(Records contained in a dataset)
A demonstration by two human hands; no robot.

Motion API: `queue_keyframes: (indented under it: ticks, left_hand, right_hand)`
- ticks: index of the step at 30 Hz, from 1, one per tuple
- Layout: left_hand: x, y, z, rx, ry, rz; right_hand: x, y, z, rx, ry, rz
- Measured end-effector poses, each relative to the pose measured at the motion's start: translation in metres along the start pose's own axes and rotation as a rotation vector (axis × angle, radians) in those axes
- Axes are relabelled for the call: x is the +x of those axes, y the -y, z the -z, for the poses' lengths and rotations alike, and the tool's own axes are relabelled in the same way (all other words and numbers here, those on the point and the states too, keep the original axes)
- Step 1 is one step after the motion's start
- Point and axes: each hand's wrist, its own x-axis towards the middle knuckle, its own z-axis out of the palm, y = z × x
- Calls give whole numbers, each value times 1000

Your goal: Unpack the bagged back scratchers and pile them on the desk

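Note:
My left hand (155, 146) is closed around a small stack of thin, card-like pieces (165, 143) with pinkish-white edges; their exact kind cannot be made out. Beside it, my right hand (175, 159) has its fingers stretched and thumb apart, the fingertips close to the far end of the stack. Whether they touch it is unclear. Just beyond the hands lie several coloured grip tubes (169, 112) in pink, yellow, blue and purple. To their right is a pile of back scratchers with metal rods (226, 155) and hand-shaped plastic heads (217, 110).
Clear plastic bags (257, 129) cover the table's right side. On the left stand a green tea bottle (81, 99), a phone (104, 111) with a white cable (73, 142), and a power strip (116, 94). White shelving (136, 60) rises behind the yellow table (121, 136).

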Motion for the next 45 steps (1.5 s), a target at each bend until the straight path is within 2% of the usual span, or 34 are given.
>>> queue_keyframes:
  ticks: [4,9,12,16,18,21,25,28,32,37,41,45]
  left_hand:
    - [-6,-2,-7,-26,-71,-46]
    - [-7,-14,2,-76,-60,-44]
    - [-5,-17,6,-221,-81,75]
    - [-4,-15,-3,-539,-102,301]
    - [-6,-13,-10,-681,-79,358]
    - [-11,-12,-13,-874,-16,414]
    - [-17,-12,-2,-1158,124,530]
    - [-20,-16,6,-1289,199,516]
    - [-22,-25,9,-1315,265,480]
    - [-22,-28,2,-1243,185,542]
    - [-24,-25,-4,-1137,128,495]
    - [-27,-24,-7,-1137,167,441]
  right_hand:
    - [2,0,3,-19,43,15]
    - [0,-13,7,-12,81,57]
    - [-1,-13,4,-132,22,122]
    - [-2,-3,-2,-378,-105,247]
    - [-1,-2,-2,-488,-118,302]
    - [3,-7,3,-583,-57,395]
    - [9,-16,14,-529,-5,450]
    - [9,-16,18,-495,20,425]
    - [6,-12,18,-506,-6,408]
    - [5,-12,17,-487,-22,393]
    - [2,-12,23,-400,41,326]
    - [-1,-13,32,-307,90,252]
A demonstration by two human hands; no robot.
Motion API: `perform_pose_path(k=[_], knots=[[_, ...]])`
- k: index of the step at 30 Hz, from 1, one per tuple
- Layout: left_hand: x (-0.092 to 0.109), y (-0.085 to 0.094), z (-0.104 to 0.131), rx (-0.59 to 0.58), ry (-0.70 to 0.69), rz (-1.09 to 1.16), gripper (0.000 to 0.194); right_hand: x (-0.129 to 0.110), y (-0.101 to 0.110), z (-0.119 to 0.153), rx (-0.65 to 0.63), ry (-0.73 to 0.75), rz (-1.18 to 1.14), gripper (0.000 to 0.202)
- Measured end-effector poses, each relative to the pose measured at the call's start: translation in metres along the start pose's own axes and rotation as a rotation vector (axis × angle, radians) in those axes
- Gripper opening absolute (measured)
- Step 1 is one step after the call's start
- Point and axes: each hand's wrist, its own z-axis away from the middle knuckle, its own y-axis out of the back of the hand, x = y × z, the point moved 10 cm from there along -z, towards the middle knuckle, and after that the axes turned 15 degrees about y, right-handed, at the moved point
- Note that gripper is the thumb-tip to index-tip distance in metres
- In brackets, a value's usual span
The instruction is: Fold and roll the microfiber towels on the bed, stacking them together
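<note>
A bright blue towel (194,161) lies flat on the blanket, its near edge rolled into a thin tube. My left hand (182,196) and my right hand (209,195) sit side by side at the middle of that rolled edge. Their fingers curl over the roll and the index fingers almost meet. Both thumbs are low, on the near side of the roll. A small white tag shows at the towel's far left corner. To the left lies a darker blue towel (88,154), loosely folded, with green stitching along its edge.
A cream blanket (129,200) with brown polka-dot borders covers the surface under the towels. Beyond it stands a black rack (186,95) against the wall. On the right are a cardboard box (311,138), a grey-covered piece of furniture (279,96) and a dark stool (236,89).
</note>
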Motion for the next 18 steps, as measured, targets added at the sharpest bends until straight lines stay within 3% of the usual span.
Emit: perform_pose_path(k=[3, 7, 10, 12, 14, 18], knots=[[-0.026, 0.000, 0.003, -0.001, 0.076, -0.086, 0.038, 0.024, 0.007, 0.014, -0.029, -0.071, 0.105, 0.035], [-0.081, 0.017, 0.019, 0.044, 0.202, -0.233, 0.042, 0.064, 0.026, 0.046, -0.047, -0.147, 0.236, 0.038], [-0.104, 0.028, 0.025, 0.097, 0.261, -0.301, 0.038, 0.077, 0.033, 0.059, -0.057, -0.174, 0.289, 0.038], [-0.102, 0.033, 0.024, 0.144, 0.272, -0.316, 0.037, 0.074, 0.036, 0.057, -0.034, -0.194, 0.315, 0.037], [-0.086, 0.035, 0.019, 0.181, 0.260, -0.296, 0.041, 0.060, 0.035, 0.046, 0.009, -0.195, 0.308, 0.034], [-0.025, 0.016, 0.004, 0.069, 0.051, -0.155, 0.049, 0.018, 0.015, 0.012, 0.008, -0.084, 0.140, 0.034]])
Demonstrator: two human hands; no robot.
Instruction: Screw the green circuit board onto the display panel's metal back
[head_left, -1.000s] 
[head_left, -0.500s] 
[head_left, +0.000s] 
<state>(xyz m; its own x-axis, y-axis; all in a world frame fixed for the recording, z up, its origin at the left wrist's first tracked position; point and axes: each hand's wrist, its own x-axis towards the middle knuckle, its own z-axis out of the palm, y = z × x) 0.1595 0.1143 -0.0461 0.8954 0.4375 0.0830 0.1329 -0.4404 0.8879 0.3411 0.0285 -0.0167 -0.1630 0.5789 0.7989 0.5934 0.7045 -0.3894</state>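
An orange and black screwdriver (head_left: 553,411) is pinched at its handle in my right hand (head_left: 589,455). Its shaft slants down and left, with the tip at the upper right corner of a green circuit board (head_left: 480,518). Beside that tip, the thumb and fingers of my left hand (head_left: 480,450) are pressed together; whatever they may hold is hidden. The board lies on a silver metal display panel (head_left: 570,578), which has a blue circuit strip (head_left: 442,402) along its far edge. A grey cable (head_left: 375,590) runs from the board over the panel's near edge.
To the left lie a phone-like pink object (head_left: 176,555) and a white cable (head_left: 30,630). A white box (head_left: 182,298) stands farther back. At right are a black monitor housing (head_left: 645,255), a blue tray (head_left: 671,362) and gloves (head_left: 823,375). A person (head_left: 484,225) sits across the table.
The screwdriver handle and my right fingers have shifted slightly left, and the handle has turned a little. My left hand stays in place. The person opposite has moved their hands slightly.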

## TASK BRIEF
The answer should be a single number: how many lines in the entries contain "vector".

## OUTPUT BELOW
2